● TASK BRIEF
Omit any picture, and return the remaining data exactly as written.

● EXTRACTED ENTRIES

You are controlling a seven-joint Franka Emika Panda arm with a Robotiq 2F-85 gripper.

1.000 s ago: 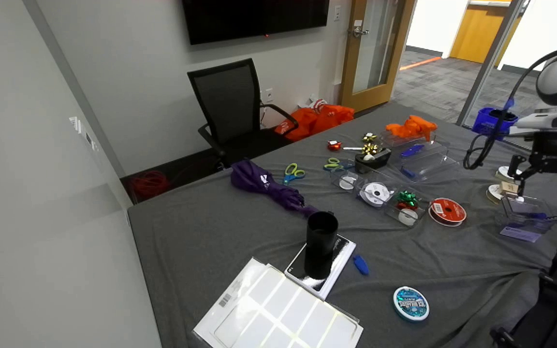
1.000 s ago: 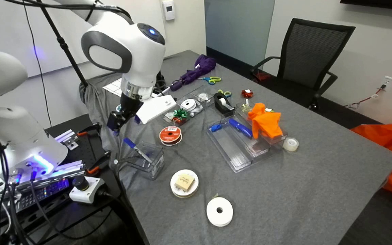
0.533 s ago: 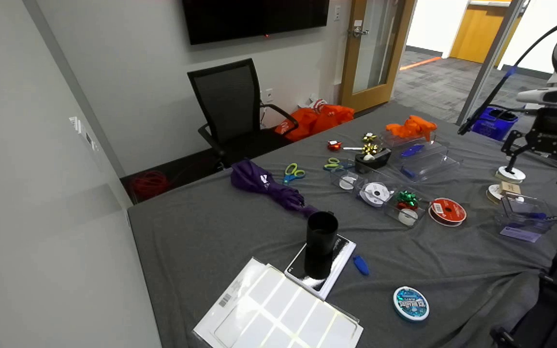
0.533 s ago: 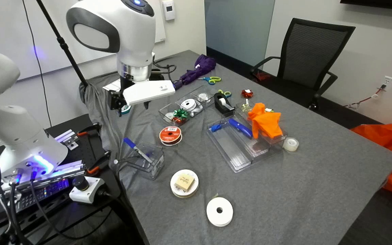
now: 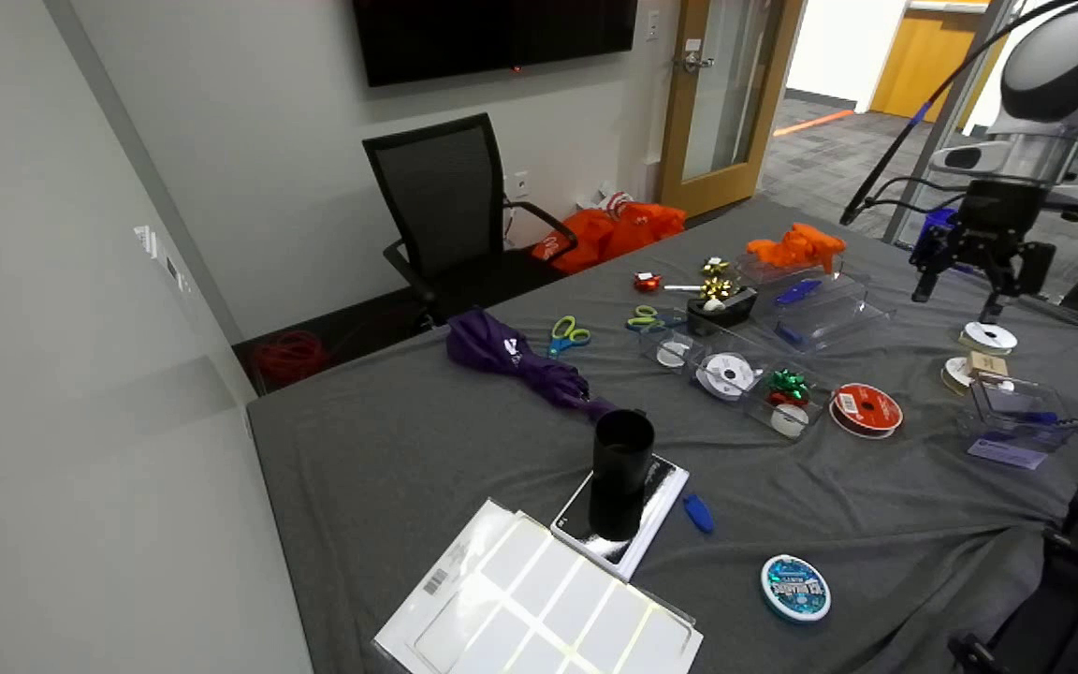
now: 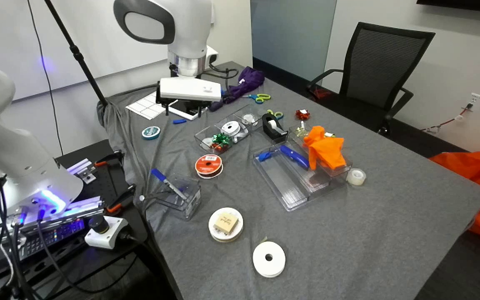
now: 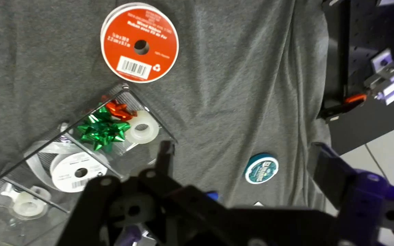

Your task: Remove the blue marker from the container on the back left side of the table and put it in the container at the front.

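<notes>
The table has a dark grey cloth. A marker with a blue cap leans in a small transparent container near the robot base, its capped end sticking out over the rim. The container also shows in an exterior view. A divided transparent container holds spools and bows, also in the wrist view. A larger transparent tray holds blue items. My gripper is open and empty, raised above the table, as both exterior views and the wrist view show.
A red ribbon spool and white spools lie around the small container. A mint tin, a loose blue item, a tall black cup on a box, a purple umbrella and a tape dispenser stand farther off.
My gripper has risen and moved away from the robot base and the small container, turning from tilted to nearly level. It stays open. The marker and the other objects have not moved.
</notes>
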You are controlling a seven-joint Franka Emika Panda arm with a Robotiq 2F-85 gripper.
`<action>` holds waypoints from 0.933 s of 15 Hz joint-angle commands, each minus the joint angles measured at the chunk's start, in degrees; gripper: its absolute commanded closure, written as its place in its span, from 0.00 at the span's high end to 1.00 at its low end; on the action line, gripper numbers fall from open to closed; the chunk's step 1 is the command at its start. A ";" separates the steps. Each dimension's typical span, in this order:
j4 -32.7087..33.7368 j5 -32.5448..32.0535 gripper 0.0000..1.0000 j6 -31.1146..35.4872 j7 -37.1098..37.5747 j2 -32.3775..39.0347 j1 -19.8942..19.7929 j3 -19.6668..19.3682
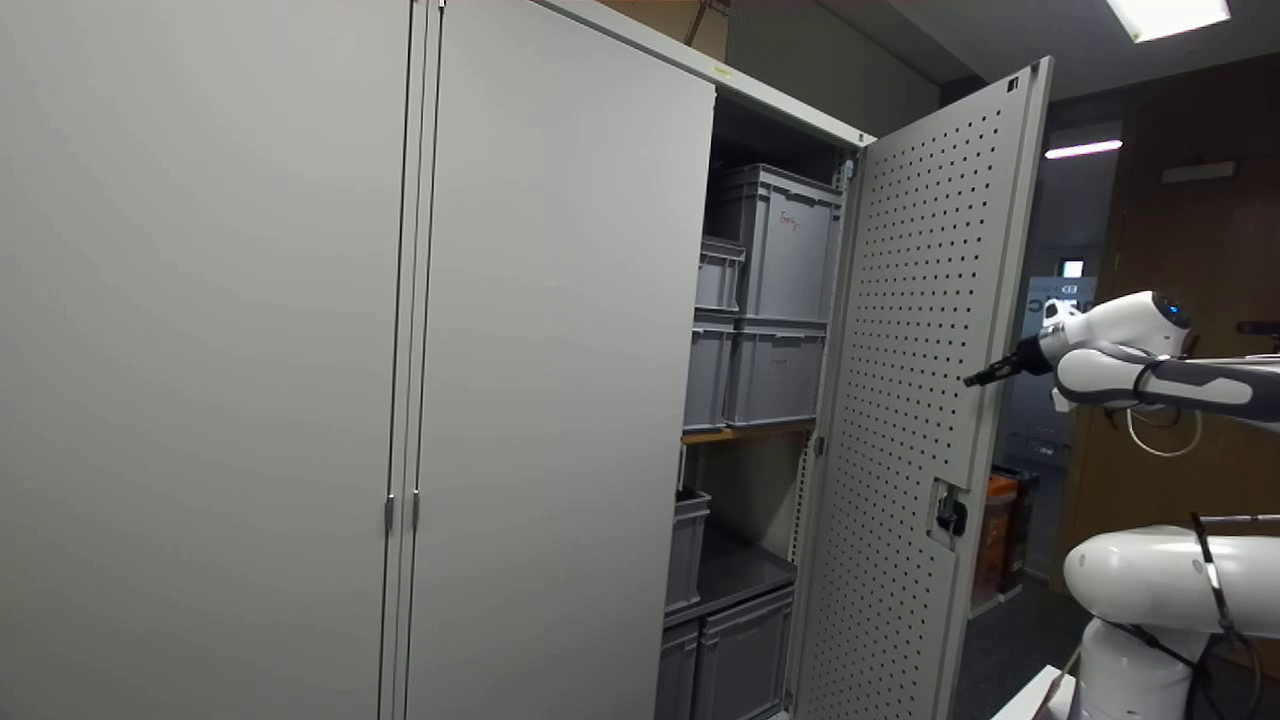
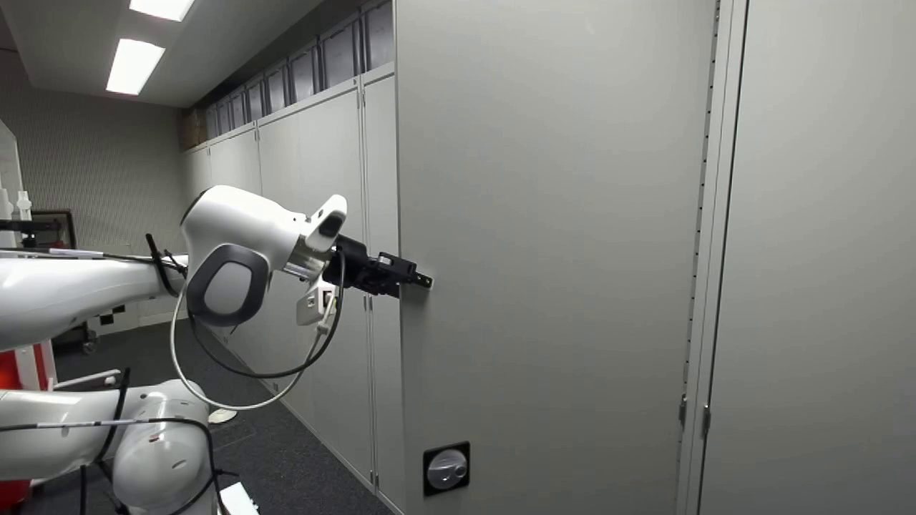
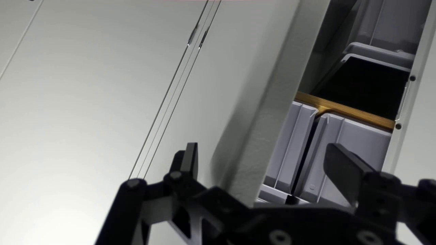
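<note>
My black gripper is open in the wrist view, with its fingers wide apart. The free edge of a swung-open grey cabinet door lies between them, with a gap to each finger. In an exterior view, one finger of the gripper lies in front of the door's plain outer face. In an exterior view, the gripper reaches past the door's perforated inner face. Whether either finger touches the door cannot be told. The door's round knob and inner latch sit below the gripper.
Grey bins stand on an orange-edged shelf inside the cabinet, with more bins below. Closed grey doors adjoin the opening. Cables loop under the wrist. The wrist picture appears upside down.
</note>
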 commanded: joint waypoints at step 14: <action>-0.01 0.48 1.00 -1.39 -0.27 -1.21 3.15 3.66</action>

● RESULT BELOW
You are controlling a seven-joint Franka Emika Panda arm with a Robotiq 2F-85 gripper.

1.000 s ago: 
1.000 s ago: 
0.533 s ago: 
0.533 s ago: 
now: 
now: 
now: 

Your task: Remove the blue marker from the container on the back left side of the table and put it in the container at the front.

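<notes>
The table has a dark grey cloth. A marker with a blue cap leans in a small transparent container near the robot base, its capped end sticking out over the rim. The container also shows in an exterior view. A divided transparent container holds spools and bows, also in the wrist view. A larger transparent tray holds blue items. My gripper is open and empty, raised above the table, as both exterior views and the wrist view show.
A red ribbon spool and white spools lie around the small container. A mint tin, a loose blue item, a tall black cup on a box, a purple umbrella and a tape dispenser stand farther off.
My gripper has risen and moved away from the robot base and the small container, turning from tilted to nearly level. It stays open. The marker and the other objects have not moved.
</notes>
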You are controlling a seven-joint Franka Emika Panda arm with a Robotiq 2F-85 gripper.
`<action>` holds waypoints from 0.933 s of 15 Hz joint-angle commands, each minus the joint angles measured at the chunk's start, in degrees; gripper: its absolute commanded closure, written as its place in its span, from 0.00 at the span's high end to 1.00 at its low end; on the action line, gripper numbers fall from open to closed; the chunk's step 1 is the command at its start. A ";" separates the steps. Each dimension's typical span, in this order:
j4 -32.7087..33.7368 j5 -32.5448..32.0535 gripper 0.0000..1.0000 j6 -31.1146..35.4872 j7 -37.1098..37.5747 j2 -32.3775..39.0347 j1 -19.8942..19.7929 j3 -19.6668..19.3682
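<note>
My black gripper is open in the wrist view, with its fingers wide apart. The free edge of a swung-open grey cabinet door lies between them, with a gap to each finger. In an exterior view, one finger of the gripper lies in front of the door's plain outer face. In an exterior view, the gripper reaches past the door's perforated inner face. Whether either finger touches the door cannot be told. The door's round knob and inner latch sit below the gripper.
Grey bins stand on an orange-edged shelf inside the cabinet, with more bins below. Closed grey doors adjoin the opening. Cables loop under the wrist. The wrist picture appears upside down.
</note>
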 commanded: joint waypoints at step 14: <action>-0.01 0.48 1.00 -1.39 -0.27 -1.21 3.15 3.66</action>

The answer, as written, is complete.